The world is moving toward automation, with Artificial Intelligence (AI) as the driving force behind it. AI is changing business structures and ecosystems, resulting in widespread exponential company growth. While there are signs of AI dating back decades, its growth has been spectacular in recent years. Machine learning (ML), a subset of AI, is progressing even faster, and financial institutions are among the early adopters. As time goes on, applications of AI in finance, particularly investment trading, will become less surprising, as they are expected. But what is more surprising is the fact that although AI isn’t a newborn child, it has not been a choice of retail investors. But why? Let’s dig in.
The potential of AI-based models is seen to be such that long-term investors in AI equities have a good chance of beating the market. According to PWC Global, AI-based models would contribute $15.7 trillion to the economy by 2030, resulting in a 14% increase in global GDP. AI has been infused into the DNA of almost every company model. They take on projects involving A.I. if they are not AI-based. If we say AI is all around us, we are not exaggerating. It's AI if you're surprised by Netflix suggestions or Google ads. AI has the ability to mimic the human brain, making it one of a kind among technologies in that it can learn and solve issues that would usually need human intellect. It allows quicker decision-making and has significant promise in solving lengthy development issues, widely in the field of healthcare and finance. Industry Growth, Competitive Dynamics, a strong product as an outcome and better rewards for the risk has led to the high valuation of AI-based companies.
One could ask why, if these equities are so good, they are now down. The markets are wonderful, evolving at a rapid rate, with fintech booming and new asset classes reaching historic levels of investor adoption. However, not everyone has been excited about AI so far. Some are scared that AI is going to replace humans, while some assume that the impact of AI won’t be very much visible before a decade or so. This is why AI stocks have been low on demand. The broader picture is that many AI-based projects fail due to a lack of in-depth expertise in the subject. It is not performing as predicted, and investors are becoming unsatisfied as a result of this commercial AI weariness. Also, it's possible that the simplest answer is that few people are tech-savvy and believe AI is tough to understand.
However, not all AI firms are functioning poorly. There are a lot of good firms out there that not only have scalable AI but also have made money. Because AI-based equities were not previously available to individual investors, it is today. Many trading startups are built on artificial intelligence. Such technology was only available to hedge fund managers earlier for building and analyzing portfolios but now it is available to consumers like us. The involvement of AI and ML in the direct operations with consumers has attracted many retail investors as this is bridging trust between them and AI. Lately, AI has been capturing the imagination of the investors and well, it should.
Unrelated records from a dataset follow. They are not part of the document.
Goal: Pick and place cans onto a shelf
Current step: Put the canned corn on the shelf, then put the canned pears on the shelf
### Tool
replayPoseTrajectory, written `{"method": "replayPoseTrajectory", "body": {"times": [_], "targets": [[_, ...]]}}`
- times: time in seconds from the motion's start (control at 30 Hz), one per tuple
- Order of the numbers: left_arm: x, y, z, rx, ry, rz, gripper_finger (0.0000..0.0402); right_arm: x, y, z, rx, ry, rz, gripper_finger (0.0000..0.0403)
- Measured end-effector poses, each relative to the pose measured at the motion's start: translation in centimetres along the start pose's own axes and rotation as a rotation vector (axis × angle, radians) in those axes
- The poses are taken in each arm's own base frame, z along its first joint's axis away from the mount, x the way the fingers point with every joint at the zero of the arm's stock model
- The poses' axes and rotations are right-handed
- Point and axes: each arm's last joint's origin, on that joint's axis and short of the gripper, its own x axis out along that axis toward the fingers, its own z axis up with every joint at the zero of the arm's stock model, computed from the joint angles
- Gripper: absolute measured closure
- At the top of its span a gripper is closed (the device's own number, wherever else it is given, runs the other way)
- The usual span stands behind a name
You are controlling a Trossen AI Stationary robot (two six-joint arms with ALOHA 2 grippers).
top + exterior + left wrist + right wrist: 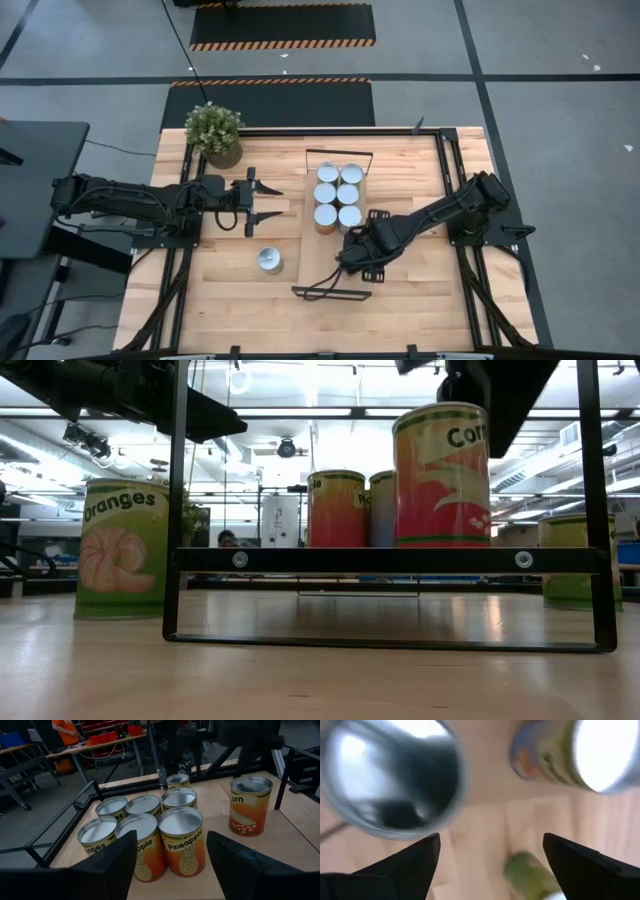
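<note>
Right gripper [352,246] over the shelf [318,255]; loose can [269,260] on desk.

Six cans [337,196] stand grouped on the shelf. Right fingers are spread, beside a corn can [250,805]. The left gripper [262,201], fingers spread, lies nearer the loose can.
</note>
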Motion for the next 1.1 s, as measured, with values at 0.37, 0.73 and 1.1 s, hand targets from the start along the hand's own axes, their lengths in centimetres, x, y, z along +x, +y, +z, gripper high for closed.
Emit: {"method": "replayPoseTrajectory", "body": {"times": [0.37,0.73,1.1], "targets": [[0.0,0.0,0.0,0.0,0.002,0.0,0.0157,-1.3,-1.7,-1.2,0.026,0.117,-0.037,0.0041],[0.0,0.0,0.1,0.0,-0.009,0.002,0.0157,0.3,-6.6,-6.8,0.376,-0.029,0.024,0.0041],[0.0,0.0,0.2,-0.001,-0.019,0.003,0.0157,5.6,-11.2,-8.9,0.57,0.059,0.047,0.0005]]}}
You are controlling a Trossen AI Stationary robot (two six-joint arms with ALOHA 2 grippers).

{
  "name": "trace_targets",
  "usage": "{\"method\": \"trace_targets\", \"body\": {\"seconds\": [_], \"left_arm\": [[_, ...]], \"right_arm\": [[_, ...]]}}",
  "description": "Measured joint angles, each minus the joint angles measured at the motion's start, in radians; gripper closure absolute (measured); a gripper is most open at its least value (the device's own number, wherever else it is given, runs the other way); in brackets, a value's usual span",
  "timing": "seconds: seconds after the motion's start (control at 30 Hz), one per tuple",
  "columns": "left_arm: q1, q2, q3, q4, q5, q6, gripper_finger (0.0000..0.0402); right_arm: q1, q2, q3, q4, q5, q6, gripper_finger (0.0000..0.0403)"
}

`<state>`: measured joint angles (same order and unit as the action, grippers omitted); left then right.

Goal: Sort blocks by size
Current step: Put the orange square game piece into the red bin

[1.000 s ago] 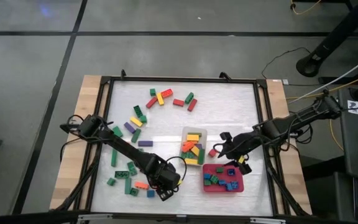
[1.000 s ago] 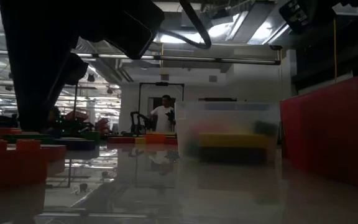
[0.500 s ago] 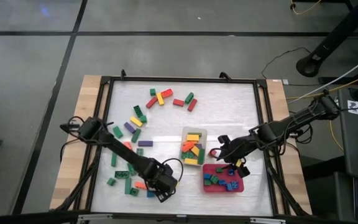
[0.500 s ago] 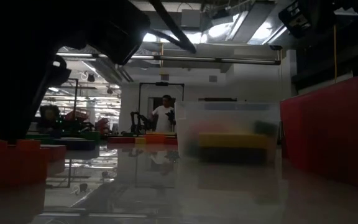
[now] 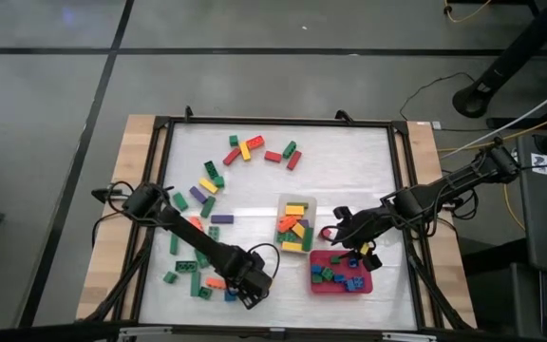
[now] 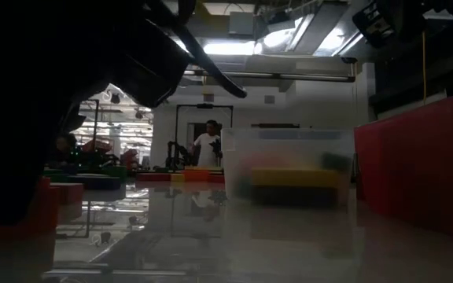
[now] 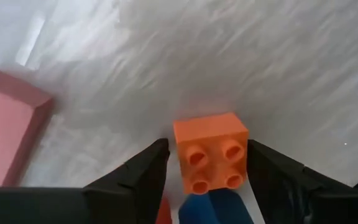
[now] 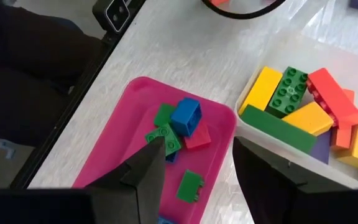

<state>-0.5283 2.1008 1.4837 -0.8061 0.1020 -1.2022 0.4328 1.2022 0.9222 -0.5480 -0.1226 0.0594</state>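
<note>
Found the left gripper [image 5: 248, 288] low over the table [image 5: 349, 161], toward seven o'clock of the white top. Saw its fingers [image 7: 146, 173] spread to either side of an orange block [image 7: 211, 158], a short square one with four studs, lying flat on the table, apparently not yet clamped. Noted a blue block [image 7: 219, 208] right against it on the wrist side.

Placed the right gripper [image 8: 197, 149] at about five o'clock, above the twelve o'clock edge of the red tray [image 5: 317, 288]. Saw its jaws apart and pinching nothing. Counted short green, blue and red pieces in the tray, and longer yellow, red, green and orange bars in the clear tub [image 5: 281, 201] near the centre.

Left unsorted: the blocks [image 5: 254, 150] at twelve o'clock, more at nine o'clock, and a handful at seven o'clock beside the left gripper.

Judged the orange block light, hard and stiff, with smooth sides likely to slip or twist under an off-centre squeeze. Not fragile, by the look of it. Best taken across two opposite flat sides, squarely at mid-height and below the studs, with both pads meeting flat plastic, clear of the blue neighbour.

Could read no brand, label or writing anywhere on the blocks, tub or tray.
</note>
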Motion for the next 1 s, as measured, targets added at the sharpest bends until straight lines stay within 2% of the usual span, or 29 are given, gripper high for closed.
{"method": "trace_targets", "body": {"seconds": [0.23, 0.47, 0.77, 0.87, 1.0], "left_arm": [[0.022, -0.019, -0.005, 0.039, 0.003, 0.014, 0.0284], [0.062, -0.028, -0.006, 0.249, -0.003, 0.156, 0.0284], [0.132, -0.037, -0.006, 0.648, 0.084, 0.350, 0.0284], [0.161, -0.039, -0.006, 0.743, 0.009, 0.421, 0.0280], [0.202, -0.036, -0.006, 0.854, -0.128, 0.572, 0.0257]], "right_arm": [[0.000, -0.025, -0.058, 0.005, 0.056, 0.058, 0.0216], [0.000, -0.159, -0.176, 0.023, 0.148, 0.137, 0.0217], [0.000, -0.406, -0.304, 0.043, 0.311, 0.182, 0.0216], [0.000, -0.465, -0.368, 0.120, 0.367, 0.184, 0.0217], [0.000, -0.512, -0.439, 0.235, 0.376, 0.183, 0.0216]]}}
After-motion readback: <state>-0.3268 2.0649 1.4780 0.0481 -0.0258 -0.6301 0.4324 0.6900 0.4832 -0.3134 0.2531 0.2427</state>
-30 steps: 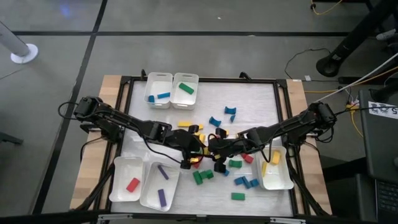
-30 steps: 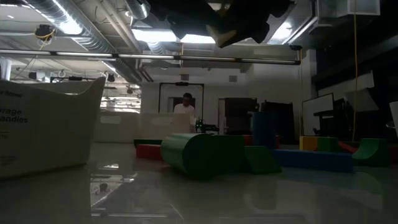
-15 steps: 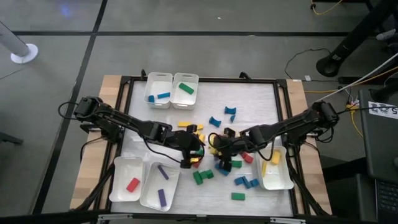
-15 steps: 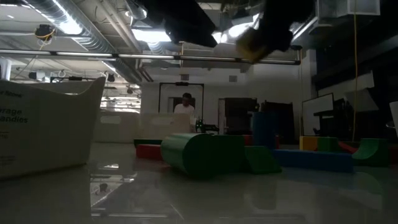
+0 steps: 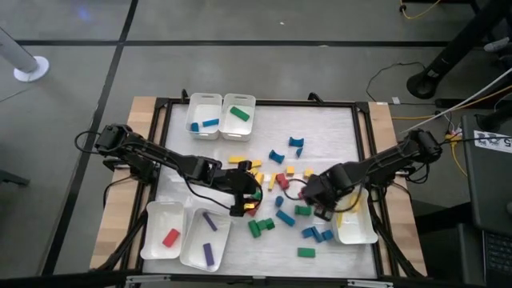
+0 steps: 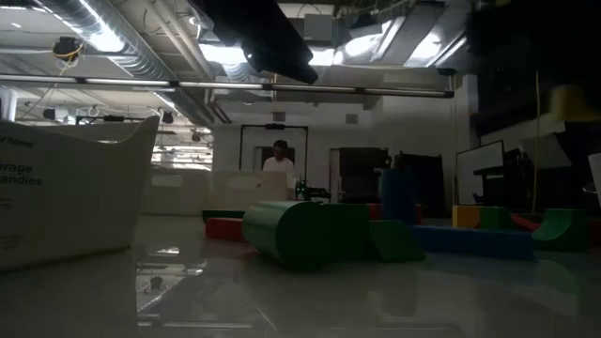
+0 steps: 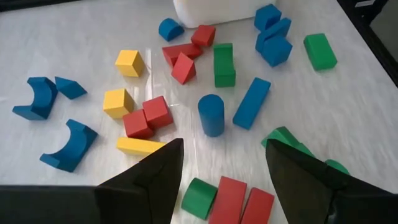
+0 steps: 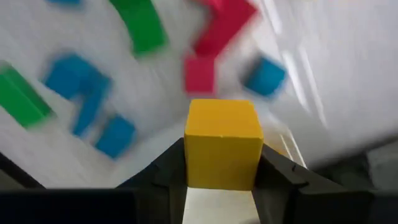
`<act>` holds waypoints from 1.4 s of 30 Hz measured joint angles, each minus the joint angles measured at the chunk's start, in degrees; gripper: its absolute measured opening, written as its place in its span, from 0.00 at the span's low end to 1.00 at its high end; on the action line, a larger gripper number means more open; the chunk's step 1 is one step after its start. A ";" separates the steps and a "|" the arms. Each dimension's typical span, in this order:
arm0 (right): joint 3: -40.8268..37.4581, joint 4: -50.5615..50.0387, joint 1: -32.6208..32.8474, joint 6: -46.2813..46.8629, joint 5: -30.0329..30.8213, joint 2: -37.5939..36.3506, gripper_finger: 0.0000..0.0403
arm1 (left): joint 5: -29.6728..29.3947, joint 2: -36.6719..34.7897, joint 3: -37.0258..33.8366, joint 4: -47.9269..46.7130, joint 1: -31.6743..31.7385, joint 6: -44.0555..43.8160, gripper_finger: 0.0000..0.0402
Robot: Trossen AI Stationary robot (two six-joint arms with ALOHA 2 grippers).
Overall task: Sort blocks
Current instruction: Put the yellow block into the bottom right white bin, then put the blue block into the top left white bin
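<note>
My right gripper (image 5: 326, 210) has swung away from the middle of the table toward the white tray (image 5: 358, 232) at the right edge since a second ago, carrying a yellow cube (image 8: 222, 143). My left gripper (image 7: 221, 171) has opened over the same pile it hovered above before.

The table (image 5: 328, 128) is a pale, faintly streaked white sheet in a black frame on light wood, standing on a grey floor with dark seams. In the low view the sheet is glossy, and beyond it I see ceiling pipes, strip lights and a person (image 6: 279, 160) standing far back by a doorway.

I count five smooth white rectangular trays: two at the far edge, one with a blue bar (image 5: 210, 124) and one with a green block (image 5: 238, 114); two at the near left, one with a red block (image 5: 170, 237) and one with two purple bars (image 5: 210, 256); and the right one, with yellow pieces.

The blocks are matt, solid-coloured and lie loose mid-table. Through my left wrist camera I pick out two blue arches (image 7: 67, 145), a blue cylinder (image 7: 211, 114), two yellow cubes (image 7: 129, 63) and two touching red cubes (image 7: 145, 116).

The left fingers stand wide apart and hold nothing. The right fingers are clamped on the yellow cube's two sides, just beside the right tray.
</note>
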 joint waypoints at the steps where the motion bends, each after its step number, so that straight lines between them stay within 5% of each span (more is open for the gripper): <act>1: 0.00 -1.41 0.95 0.97 -0.28 -0.13 0.35 | 0.00 0.00 0.00 0.00 0.00 0.00 0.54; 6: -0.33 -9.00 6.95 3.87 -0.65 -0.28 0.35 | 0.00 0.00 0.00 -0.39 0.02 0.00 0.54; 15: -2.87 -7.30 14.86 6.14 -0.15 -0.18 0.35 | -0.02 0.02 0.00 -4.64 -0.02 -0.21 0.54; 20: -3.10 -7.55 14.91 9.88 -0.08 -0.16 0.38 | 0.00 -0.09 0.00 -5.80 -0.04 -0.24 0.54; 31: -3.10 -7.57 14.89 10.47 0.83 -0.16 0.65 | 0.00 -3.11 0.00 -7.60 0.38 -1.51 0.54; 42: -1.14 -9.81 13.88 10.28 -3.70 -0.11 0.59 | -0.24 -12.44 0.00 -23.16 3.88 -6.97 0.54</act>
Now if we compare India’s AI stocks globally, clearly China ranks 1, the US gets a rank 2, and India… let’s keep talking for now. Although India has a great potential for AI working and investors investing, there are a few concerns. The number one concern being - patent. Due to a lack of infrastructure, inadequate IP protection, and limited resources, India has always struggled with patents. Despite India's increase in AI patent applications since 2012, it is still behind Taiwan, the U.K., Germany, South Korea, and Japan. This is discouraging for investors since the danger has increased once again. India spent only 6% of its IT budget on the cloud, falling behind the global average of 7.9%. India, on the other hand, is bursting with AI potential, ranking among the top ten countries in numerous key metrics.
Pinterest, Taiwan semiconductor, NVIDIA, Amazon, and Microsoft are a few stocks to keep an eye on, according to Kiplinger, given the rising potential of AI stocks performing well. It is not necessary, however, to invest just in AI stocks. There are a plethora of AI-based businesses in which one may invest, all of which have the potential to soar to new heights if the focus is on scalable AI and high-quality data.